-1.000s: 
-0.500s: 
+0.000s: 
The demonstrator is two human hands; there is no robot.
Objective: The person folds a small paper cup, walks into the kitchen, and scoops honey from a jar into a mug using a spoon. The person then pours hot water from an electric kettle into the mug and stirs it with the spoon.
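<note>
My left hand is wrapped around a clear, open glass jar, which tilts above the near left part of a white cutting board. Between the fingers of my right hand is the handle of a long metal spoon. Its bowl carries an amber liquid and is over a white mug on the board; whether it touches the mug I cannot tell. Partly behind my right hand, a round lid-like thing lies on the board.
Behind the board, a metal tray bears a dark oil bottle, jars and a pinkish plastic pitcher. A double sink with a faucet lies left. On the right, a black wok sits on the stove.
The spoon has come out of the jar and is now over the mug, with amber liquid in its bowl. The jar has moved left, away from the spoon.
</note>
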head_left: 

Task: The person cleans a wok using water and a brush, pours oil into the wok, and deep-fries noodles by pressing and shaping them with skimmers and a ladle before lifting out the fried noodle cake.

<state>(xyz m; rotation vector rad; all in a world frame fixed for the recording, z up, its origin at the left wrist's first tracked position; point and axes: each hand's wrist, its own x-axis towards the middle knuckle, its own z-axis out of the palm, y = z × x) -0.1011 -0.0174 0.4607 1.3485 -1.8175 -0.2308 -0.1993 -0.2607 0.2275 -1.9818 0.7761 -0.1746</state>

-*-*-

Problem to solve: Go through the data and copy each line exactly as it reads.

Task output:
-1.000s: 
-0.500s: 
+0.000s: 
The demonstrator is two human hands; there is no robot.
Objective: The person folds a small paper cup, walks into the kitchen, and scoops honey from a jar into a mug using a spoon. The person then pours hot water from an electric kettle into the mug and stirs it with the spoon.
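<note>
My left hand is wrapped around a clear, open glass jar, which tilts above the near left part of a white cutting board. Between the fingers of my right hand is the handle of a long metal spoon. Its bowl carries an amber liquid and is over a white mug on the board; whether it touches the mug I cannot tell. Partly behind my right hand, a round lid-like thing lies on the board.
Behind the board, a metal tray bears a dark oil bottle, jars and a pinkish plastic pitcher. A double sink with a faucet lies left. On the right, a black wok sits on the stove.
The spoon has come out of the jar and is now over the mug, with amber liquid in its bowl. The jar has moved left, away from the spoon.
</note>
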head_left: 

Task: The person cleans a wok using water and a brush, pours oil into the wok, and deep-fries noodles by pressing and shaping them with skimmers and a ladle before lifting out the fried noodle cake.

<state>(xyz m; rotation vector rad; all in a world frame fixed for the recording, z up, its origin at the left wrist's first tracked position; point and axes: each hand's wrist, its own x-axis towards the middle knuckle, its own z-axis out of the palm, y = z × x) -0.1011 -0.0174 0.4607 1.3485 -1.8175 -0.2308 -0.1993 -0.2607 0.2275 -1.9818 0.7761 -0.1746</state>

Nothing remains to be done in this exercise.